(Stored data entries)
- Opening Delimiter -
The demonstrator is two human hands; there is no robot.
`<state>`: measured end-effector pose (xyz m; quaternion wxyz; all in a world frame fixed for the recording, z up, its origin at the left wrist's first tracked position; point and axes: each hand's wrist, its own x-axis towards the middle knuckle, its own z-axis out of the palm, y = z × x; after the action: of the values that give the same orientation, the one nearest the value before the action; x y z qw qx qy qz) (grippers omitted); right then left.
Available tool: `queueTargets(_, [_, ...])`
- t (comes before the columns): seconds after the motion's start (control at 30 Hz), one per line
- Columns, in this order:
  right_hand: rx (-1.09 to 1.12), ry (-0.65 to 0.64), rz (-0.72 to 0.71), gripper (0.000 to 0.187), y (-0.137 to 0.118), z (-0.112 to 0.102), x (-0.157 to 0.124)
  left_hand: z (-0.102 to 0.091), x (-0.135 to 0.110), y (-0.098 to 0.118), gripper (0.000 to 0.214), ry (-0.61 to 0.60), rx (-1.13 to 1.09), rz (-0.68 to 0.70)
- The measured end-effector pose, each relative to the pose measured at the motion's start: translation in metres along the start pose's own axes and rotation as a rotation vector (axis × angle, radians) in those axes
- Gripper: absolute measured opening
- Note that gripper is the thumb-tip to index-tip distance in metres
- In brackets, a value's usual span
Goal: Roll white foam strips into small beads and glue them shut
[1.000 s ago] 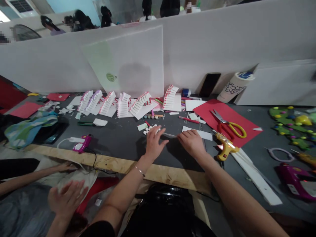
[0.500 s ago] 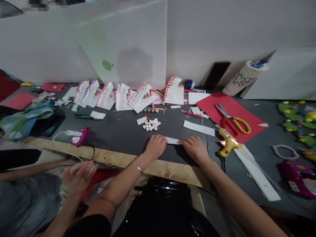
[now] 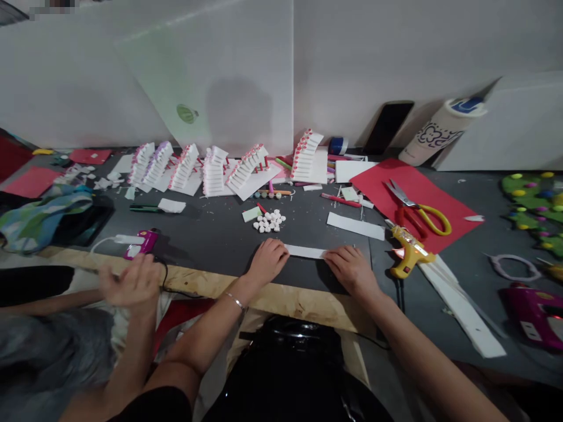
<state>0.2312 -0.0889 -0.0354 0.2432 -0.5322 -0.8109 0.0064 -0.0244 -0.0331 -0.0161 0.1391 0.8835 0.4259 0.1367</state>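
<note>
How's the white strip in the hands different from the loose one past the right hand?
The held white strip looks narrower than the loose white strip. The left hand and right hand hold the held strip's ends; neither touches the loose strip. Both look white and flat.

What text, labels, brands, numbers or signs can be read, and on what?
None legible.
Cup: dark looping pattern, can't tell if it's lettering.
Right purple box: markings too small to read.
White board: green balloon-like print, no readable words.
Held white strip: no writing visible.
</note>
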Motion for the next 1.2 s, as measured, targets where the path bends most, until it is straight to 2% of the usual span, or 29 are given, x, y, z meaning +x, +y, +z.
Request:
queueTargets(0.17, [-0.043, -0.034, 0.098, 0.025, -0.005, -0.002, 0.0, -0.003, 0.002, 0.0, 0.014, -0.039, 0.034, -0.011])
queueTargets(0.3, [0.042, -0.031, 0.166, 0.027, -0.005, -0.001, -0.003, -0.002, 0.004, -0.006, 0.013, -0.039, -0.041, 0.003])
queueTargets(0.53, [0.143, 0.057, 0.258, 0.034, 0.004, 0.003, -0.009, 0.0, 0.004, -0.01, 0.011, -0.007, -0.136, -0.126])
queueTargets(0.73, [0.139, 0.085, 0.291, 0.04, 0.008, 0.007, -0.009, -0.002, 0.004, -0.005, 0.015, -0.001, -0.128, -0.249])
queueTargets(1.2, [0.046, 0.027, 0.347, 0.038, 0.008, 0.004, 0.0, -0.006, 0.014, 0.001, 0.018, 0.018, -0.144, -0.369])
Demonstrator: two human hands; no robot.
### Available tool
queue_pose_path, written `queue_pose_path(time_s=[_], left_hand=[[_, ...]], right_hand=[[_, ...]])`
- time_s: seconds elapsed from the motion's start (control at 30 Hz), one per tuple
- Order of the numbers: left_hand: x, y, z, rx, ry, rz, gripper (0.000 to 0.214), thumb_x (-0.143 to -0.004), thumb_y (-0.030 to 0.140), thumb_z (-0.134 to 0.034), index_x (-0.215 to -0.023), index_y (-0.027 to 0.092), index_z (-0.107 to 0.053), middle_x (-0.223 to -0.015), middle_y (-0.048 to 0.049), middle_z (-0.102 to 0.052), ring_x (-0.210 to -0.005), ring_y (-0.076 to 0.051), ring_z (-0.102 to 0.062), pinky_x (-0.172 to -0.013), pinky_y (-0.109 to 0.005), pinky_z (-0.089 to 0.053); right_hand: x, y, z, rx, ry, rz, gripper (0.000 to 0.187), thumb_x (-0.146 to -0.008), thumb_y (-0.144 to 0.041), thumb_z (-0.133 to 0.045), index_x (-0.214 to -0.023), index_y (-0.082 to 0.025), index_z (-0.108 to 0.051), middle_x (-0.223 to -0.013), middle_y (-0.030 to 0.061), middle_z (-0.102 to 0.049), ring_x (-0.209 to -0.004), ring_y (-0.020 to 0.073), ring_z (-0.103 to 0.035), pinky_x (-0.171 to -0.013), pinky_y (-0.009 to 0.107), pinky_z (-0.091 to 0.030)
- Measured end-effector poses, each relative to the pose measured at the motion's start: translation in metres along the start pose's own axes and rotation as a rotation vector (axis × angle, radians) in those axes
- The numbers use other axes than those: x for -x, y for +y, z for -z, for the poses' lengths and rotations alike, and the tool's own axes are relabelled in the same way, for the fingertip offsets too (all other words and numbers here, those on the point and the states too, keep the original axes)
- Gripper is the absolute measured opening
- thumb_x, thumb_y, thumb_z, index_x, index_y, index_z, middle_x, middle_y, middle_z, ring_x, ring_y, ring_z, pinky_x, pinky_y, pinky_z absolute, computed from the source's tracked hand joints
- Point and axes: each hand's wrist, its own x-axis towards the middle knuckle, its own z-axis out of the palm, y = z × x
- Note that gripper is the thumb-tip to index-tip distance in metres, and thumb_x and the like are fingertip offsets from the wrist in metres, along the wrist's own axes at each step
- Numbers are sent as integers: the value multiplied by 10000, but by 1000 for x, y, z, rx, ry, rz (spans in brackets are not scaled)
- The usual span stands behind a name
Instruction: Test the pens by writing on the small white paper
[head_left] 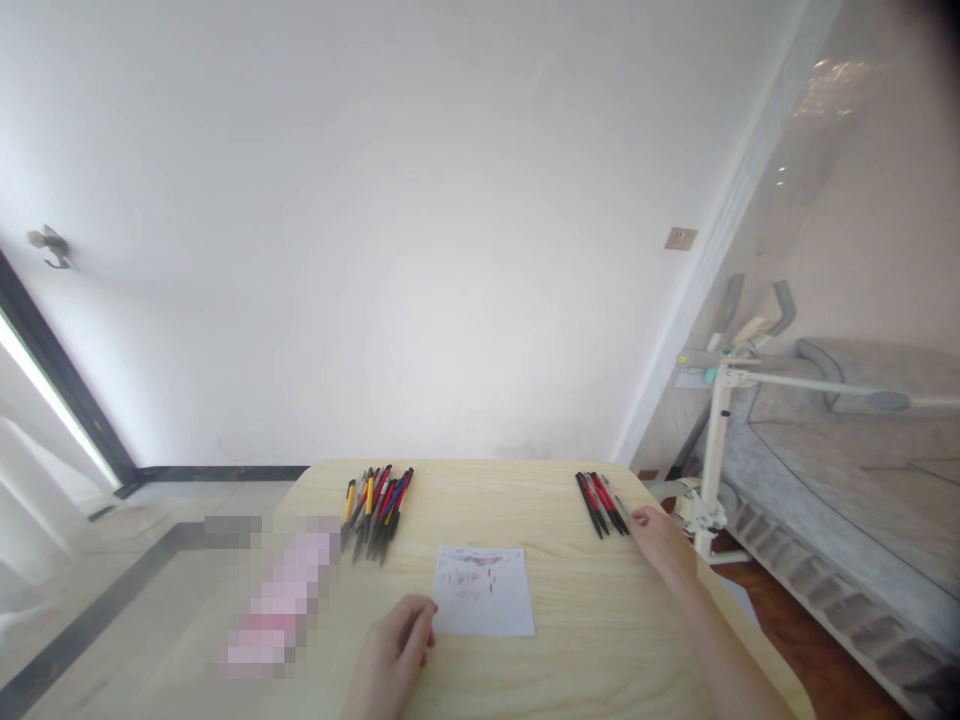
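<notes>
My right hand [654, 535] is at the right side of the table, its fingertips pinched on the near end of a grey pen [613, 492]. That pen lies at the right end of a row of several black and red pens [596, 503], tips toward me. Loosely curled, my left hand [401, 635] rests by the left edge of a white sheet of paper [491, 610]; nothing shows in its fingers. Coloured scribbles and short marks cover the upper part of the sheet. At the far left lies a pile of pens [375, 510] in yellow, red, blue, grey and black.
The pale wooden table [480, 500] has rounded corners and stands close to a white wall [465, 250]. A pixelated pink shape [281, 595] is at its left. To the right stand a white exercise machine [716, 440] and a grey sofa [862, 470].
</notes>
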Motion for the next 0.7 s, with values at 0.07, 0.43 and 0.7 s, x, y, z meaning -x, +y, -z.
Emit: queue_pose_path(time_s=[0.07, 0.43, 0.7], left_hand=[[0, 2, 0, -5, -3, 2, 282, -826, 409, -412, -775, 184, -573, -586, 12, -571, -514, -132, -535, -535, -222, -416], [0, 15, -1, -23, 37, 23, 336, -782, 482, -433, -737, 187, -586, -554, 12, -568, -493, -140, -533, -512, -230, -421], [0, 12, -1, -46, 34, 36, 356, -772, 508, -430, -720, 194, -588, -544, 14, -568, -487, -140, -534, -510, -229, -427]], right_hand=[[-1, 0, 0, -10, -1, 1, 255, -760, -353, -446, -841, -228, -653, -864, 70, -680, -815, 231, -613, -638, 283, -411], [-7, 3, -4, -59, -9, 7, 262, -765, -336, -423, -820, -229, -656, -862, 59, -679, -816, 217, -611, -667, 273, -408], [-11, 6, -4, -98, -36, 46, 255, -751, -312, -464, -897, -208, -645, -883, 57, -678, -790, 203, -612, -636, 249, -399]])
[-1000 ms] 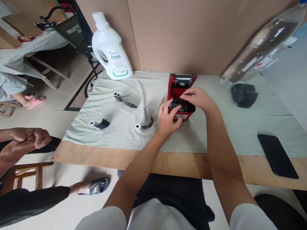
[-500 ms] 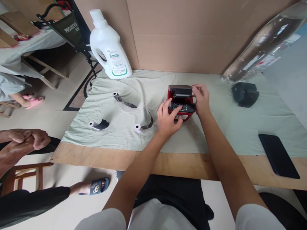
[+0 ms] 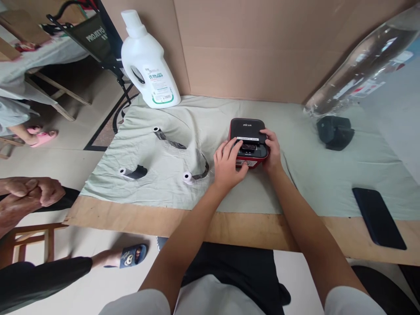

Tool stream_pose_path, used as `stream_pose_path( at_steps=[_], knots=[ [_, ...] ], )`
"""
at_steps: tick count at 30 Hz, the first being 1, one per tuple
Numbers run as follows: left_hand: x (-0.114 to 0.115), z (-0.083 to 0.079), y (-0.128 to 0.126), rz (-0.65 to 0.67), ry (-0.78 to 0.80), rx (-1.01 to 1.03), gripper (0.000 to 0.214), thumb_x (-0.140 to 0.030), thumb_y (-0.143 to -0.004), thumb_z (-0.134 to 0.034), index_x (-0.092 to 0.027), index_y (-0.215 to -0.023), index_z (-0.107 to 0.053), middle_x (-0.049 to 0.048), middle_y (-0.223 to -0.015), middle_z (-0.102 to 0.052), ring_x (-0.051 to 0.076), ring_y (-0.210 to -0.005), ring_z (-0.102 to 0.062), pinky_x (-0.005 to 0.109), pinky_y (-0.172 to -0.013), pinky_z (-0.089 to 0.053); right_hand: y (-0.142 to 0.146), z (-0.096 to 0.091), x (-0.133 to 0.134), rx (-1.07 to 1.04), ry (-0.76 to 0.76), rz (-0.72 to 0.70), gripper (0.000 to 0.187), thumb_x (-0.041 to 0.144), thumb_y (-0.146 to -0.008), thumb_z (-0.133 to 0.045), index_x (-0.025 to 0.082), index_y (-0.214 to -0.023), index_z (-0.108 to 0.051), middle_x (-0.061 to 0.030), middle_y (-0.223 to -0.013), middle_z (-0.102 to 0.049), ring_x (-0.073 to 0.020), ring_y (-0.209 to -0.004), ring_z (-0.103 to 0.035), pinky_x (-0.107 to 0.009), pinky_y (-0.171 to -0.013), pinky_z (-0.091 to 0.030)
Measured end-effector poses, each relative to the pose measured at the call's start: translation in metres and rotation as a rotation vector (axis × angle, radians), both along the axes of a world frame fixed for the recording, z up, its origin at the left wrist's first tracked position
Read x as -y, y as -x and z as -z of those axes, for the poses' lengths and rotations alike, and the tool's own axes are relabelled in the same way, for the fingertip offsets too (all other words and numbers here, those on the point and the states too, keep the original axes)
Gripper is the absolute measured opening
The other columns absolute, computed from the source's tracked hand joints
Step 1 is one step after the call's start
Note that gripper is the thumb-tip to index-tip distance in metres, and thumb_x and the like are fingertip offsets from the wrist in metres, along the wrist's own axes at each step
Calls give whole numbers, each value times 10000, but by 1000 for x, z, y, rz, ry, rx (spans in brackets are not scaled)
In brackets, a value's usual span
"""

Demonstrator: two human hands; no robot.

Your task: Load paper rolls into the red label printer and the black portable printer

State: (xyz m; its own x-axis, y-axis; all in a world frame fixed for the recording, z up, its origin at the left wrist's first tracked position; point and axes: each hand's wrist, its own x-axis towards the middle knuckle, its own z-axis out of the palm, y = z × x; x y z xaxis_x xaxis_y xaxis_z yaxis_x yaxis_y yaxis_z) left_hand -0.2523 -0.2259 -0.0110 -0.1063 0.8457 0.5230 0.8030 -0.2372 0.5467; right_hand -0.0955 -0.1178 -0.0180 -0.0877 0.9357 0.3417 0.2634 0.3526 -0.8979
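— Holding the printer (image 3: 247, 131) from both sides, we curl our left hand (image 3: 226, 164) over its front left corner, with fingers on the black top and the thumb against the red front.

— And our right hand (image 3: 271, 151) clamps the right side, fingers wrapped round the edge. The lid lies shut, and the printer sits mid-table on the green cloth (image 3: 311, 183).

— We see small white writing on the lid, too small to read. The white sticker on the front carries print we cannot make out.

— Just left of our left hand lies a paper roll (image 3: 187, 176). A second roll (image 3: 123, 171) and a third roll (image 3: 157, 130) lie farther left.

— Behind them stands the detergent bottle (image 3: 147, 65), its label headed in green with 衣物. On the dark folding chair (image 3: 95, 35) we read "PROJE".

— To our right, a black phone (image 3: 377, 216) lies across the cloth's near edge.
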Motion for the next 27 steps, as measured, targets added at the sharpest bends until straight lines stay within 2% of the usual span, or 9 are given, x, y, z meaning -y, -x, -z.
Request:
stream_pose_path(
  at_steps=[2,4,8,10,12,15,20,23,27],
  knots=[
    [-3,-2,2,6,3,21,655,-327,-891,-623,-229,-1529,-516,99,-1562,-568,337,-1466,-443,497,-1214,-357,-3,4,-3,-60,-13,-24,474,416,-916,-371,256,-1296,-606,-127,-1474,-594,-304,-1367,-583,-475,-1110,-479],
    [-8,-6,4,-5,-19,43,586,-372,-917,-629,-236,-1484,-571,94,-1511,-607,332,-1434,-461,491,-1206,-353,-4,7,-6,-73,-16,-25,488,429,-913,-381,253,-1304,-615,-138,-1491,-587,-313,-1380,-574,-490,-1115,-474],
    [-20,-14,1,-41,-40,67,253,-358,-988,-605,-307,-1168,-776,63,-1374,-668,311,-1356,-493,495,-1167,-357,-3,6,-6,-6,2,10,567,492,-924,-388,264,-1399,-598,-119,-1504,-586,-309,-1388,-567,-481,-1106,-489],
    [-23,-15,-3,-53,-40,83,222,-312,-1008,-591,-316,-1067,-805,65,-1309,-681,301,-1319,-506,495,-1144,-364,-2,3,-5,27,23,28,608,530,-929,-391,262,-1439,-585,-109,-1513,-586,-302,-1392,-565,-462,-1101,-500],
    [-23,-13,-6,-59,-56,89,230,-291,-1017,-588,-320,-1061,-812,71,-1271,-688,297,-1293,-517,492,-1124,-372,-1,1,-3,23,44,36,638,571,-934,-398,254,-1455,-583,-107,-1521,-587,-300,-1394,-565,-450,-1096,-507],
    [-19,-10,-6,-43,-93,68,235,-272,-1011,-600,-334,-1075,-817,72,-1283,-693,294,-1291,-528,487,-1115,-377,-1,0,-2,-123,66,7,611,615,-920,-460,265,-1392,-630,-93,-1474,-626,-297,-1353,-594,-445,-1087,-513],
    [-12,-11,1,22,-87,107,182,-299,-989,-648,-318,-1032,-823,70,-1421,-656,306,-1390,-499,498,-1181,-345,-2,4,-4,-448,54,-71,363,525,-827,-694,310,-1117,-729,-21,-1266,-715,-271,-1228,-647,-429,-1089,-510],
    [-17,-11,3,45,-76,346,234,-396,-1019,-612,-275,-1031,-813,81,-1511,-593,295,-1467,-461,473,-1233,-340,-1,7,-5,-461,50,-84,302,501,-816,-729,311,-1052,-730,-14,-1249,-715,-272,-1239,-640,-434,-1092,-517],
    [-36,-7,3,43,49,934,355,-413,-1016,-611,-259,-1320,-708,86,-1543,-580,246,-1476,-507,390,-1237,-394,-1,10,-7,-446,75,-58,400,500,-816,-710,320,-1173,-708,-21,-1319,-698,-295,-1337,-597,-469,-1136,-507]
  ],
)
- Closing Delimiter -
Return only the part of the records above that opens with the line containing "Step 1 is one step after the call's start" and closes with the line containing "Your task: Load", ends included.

Reply to the task
Step 1 is one step after the call's start
Note that gripper is the thumb-tip to index-tip distance in metres, and thumb_x and the like are fingertip offsets from the wrist in metres, along the wrist's own axes at each step
Calls give whole numbers, each value times 10000, but by 1000 for x, z, y, rz, ry, rx (spans in brackets are not scaled)
In brackets, a value's usual span
"""

Demonstrator: two human hands; no robot.

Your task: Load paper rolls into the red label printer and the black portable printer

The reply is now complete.